## ACTION ITEM
Your task is to reproduce exactly the lines that run from the beginning of the data through the line where "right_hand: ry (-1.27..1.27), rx" appears.

::: SOURCE DATA :::

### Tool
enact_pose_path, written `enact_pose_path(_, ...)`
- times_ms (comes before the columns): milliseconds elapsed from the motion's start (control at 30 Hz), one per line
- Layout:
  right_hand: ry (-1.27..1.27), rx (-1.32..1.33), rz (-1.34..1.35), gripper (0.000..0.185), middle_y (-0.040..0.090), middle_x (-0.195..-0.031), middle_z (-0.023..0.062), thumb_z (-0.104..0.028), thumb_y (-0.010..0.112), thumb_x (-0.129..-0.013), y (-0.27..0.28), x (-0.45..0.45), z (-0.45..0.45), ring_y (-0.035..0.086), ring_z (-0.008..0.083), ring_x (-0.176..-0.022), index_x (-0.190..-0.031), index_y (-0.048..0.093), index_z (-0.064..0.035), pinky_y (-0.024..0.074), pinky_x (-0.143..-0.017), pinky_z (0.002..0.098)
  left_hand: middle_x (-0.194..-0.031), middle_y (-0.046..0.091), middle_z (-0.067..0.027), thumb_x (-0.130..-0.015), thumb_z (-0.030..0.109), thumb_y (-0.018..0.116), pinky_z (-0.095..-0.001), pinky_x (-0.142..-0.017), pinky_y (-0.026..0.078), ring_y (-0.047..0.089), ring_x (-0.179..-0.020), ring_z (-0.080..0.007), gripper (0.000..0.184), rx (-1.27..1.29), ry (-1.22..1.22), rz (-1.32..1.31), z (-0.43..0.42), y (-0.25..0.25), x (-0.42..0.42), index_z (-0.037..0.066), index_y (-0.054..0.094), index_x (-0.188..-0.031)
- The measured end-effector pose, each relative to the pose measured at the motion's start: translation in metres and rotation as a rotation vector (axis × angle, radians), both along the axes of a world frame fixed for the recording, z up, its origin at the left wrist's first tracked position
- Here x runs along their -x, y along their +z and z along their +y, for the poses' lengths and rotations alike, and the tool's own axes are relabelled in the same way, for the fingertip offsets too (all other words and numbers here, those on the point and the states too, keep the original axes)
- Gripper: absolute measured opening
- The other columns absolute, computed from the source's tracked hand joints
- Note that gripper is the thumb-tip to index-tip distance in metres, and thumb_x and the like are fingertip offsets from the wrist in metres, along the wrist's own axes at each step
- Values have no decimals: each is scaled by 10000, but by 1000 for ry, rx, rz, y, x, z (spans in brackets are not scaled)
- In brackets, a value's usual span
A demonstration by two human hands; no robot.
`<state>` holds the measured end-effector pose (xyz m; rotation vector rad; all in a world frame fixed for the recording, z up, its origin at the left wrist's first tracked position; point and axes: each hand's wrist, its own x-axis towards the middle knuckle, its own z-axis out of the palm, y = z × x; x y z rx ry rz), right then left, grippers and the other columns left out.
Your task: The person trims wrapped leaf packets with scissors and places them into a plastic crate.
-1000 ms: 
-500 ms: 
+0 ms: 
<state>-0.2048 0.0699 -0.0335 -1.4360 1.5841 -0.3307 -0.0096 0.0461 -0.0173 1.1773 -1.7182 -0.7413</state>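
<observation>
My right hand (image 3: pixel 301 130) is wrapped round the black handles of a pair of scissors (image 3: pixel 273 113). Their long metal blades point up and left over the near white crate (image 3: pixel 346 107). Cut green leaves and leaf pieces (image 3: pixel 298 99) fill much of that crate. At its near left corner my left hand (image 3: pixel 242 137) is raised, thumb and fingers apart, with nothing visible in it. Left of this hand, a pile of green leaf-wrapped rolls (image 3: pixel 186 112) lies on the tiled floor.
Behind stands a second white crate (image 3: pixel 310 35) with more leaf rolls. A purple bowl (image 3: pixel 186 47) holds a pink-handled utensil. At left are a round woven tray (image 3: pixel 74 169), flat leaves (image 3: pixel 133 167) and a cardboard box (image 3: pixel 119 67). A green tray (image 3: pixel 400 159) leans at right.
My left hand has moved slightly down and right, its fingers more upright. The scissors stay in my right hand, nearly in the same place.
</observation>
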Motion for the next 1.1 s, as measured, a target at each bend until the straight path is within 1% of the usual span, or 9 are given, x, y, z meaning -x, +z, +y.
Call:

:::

## RESPONSE BOX
### Tool
enact_pose_path, written `enact_pose_path(_, ...)`
- times_ms (comes before the columns): milliseconds elapsed from the motion's start (control at 30 Hz), one per line
- Layout:
  right_hand: ry (-1.27..1.27), rx (-1.32..1.33), rz (-1.34..1.35), gripper (0.000..0.185), middle_y (-0.040..0.090), middle_x (-0.195..-0.031), middle_z (-0.023..0.062), thumb_z (-0.104..0.028), thumb_y (-0.010..0.112), thumb_x (-0.129..-0.013), y (-0.27..0.28), x (-0.45..0.45), z (-0.45..0.45), ring_y (-0.035..0.086), ring_z (-0.008..0.083), ring_x (-0.176..-0.022), index_x (-0.190..-0.031), index_y (-0.048..0.093), index_z (-0.064..0.035), pinky_y (-0.024..0.074), pinky_x (-0.143..-0.017), pinky_z (0.002..0.098)

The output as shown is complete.